2026.04.2374 views4 min read

Staring into the Matrix

Let's be real for a second. Opening a CNFans sneaker spreadsheet for the first time usually results in immediate sensory overload. You're hit with hundreds of rows, weird acronyms, links that look like random strings of text, and prices in a currency you probably don't use every day. It's enough to make anyone close the tab and head back to the local mall.

But if you're just looking for everyday comfortable footwear—those reliable beaters you throw on for grocery runs, casual Fridays, or walking the dog—learning this system is absolutely worth your time. You don't need to be a hypebeast chasing limited-edition drops to get value out of CNFans. Here is the no-nonsense way to use a spreadsheet to build your daily sneaker rotation.

Decoding the Core Columns

Most community-built spreadsheets look slightly different, but they all share the same DNA. If you want a comfortable pair of retro runners or basic skate shoes, you only need to care about four specific columns.

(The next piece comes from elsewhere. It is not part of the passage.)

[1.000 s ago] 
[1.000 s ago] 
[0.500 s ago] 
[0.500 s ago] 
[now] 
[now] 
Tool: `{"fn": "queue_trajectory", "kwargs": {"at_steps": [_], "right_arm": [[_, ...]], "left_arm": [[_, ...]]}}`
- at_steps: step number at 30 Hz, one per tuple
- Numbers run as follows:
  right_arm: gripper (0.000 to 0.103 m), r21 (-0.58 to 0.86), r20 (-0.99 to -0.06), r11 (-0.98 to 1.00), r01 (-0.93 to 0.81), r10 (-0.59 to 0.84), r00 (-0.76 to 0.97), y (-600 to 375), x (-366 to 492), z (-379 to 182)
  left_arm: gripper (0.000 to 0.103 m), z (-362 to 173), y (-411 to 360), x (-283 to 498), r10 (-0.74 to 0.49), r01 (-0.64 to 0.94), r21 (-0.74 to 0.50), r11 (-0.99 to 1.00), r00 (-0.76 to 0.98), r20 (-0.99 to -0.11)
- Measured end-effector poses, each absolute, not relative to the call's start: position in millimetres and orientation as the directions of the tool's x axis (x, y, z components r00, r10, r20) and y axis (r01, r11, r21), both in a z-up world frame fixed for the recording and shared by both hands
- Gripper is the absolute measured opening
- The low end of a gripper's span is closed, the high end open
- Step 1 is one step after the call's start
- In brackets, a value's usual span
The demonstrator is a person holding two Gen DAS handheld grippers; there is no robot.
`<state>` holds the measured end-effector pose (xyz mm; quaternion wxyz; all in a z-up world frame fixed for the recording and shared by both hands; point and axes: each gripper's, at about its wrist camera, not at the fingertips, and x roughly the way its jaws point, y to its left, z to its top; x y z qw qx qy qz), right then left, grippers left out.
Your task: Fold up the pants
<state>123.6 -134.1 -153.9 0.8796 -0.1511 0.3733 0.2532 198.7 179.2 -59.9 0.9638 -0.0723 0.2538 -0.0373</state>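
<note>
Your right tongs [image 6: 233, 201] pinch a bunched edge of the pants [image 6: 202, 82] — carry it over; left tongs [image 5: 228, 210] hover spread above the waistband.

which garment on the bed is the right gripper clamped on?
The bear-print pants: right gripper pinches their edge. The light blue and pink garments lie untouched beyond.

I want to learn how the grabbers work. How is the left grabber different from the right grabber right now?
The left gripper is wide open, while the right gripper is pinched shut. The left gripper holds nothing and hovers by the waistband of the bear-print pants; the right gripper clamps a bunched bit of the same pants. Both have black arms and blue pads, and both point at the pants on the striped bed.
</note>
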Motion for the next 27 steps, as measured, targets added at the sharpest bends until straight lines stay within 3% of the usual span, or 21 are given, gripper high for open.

1. The W2C (Where to Cop) Link

This is the actual product link. When you click this, it'll either take you to the seller's original page (like Weidian or Taobao) or directly to the CNFans platform. All you need to do is copy this URL and paste it into the search bar at the top of the CNFans homepage. That's it. The platform does the rest, scraping the page and translating it so you can pick your size and color.

2. The QC (Quality Control) Photos

Here's the thing: never buy a shoe without checking the QC links first. These are photos taken of the actual shoes sitting in the warehouse. For casual shoes, you aren't necessarily looking for millimeter-perfect stitching. Instead, look at the shape of the toe box and the thickness of the sole. Do they look sturdy? Does the material look like decent suede or cheap plastic? QC photos tell you what stock images hide.

3. Price (CNY)

Prices are listed in Chinese Yuan (CNY). A quick rule of thumb: divide the CNY price by 7 to get a rough USD estimate. A solid pair of everyday casual sneakers usually runs between 150 to 300 CNY. If it's 50 CNY, it's going to feel like walking on cardboard. If it's 600 CNY, you're paying for high-end designer replica tier, which you don't need for a standard daily driver.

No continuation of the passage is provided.